Initially, only yuan accounts
In addition, banks in Shanghai will be allowed to offer services to these companies and individuals immediately, according to new rules to be published soon, the statement said.
Banks can only open tagged accounts denominated in yuan for the time being. Six months after the rules are officially published, the PBOC and China's foreign exchange regulator will evaluate the outcome of separating the accounts in and outside the zone to decide when to start tagged accounts holding foreign currencies.
The central bank will permit limited filtration between the two types of accounts, it said without elaborating.

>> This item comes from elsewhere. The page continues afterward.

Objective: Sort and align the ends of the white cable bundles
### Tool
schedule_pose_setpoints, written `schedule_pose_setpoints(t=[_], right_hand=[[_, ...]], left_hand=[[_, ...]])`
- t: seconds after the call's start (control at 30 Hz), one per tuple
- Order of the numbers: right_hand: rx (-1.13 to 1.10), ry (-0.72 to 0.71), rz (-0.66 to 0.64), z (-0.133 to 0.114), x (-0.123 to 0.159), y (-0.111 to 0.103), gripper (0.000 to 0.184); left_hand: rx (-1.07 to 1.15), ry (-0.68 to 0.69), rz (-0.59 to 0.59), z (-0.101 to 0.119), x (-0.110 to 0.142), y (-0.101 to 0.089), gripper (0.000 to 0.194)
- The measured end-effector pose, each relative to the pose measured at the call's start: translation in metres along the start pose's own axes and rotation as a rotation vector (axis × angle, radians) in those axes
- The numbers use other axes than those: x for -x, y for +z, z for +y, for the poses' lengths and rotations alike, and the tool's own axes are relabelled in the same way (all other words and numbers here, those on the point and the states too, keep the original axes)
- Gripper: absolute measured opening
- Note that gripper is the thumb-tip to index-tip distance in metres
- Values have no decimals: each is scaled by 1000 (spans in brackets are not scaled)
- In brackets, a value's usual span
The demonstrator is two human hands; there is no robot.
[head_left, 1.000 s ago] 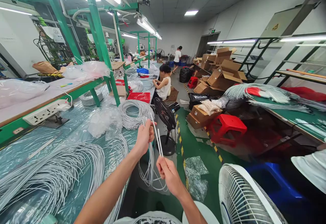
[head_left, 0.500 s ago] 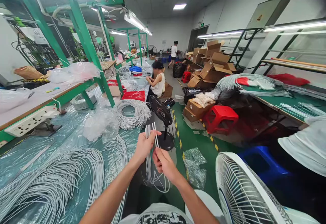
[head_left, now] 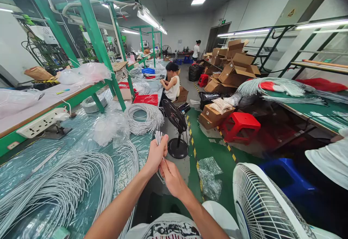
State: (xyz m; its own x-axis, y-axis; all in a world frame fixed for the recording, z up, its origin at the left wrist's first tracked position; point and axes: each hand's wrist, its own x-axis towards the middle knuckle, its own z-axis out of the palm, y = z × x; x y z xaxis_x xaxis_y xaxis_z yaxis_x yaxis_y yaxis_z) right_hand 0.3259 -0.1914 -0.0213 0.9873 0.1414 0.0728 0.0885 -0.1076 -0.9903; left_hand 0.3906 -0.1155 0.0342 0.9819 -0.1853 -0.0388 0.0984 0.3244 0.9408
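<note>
Upright in the middle of the head view is a bunch of white cables (head_left: 158,136), with its ends sticking out above my left hand (head_left: 155,155), whose fingers are wrapped round it. Just below and to the right, my right hand (head_left: 172,177) is closed, its fingertips against the lower part of the bunch and touching the left hand. Which strands it pinches is hidden. A few cable lengths hang beneath the hands. To the left, a large spread of white cables (head_left: 62,181) and a coiled cable bundle (head_left: 144,119) lie on the plastic-covered bench (head_left: 92,143).
A black fan (head_left: 175,117) stands past my hands; a white fan (head_left: 261,202) is close at right. Red stool (head_left: 240,126), cardboard boxes (head_left: 236,65) and bubble wrap (head_left: 210,177) sit along the aisle. One person (head_left: 172,86) sits at the bench, another (head_left: 196,50) stands farther back.
My hands have come together; the few strands my right hand held apart from the bunch no longer show separately. The view has shifted slightly left.
</note>
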Motion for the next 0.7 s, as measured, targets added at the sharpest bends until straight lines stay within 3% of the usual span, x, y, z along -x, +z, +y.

But banks are required to open five different accounts for Chinese and foreign institutions and individuals as well as for interbank trading accounts, the statement said, implying that there could be different types of liberalisations for different account types.
China set up the Shanghai FTZ in September as a venue to conduct experiments of economic reforms, in particular in the financial sectors, but progress has so far been slow due mainly to cautious attitude and bureaucratic disagreements between the multiple regulators charged with managing different aspects of liberalisation.
It's not a process of convertibility for the sake of convertibility. It's a move based on serving the real economy and facilitating investment and trade, the bank statement said.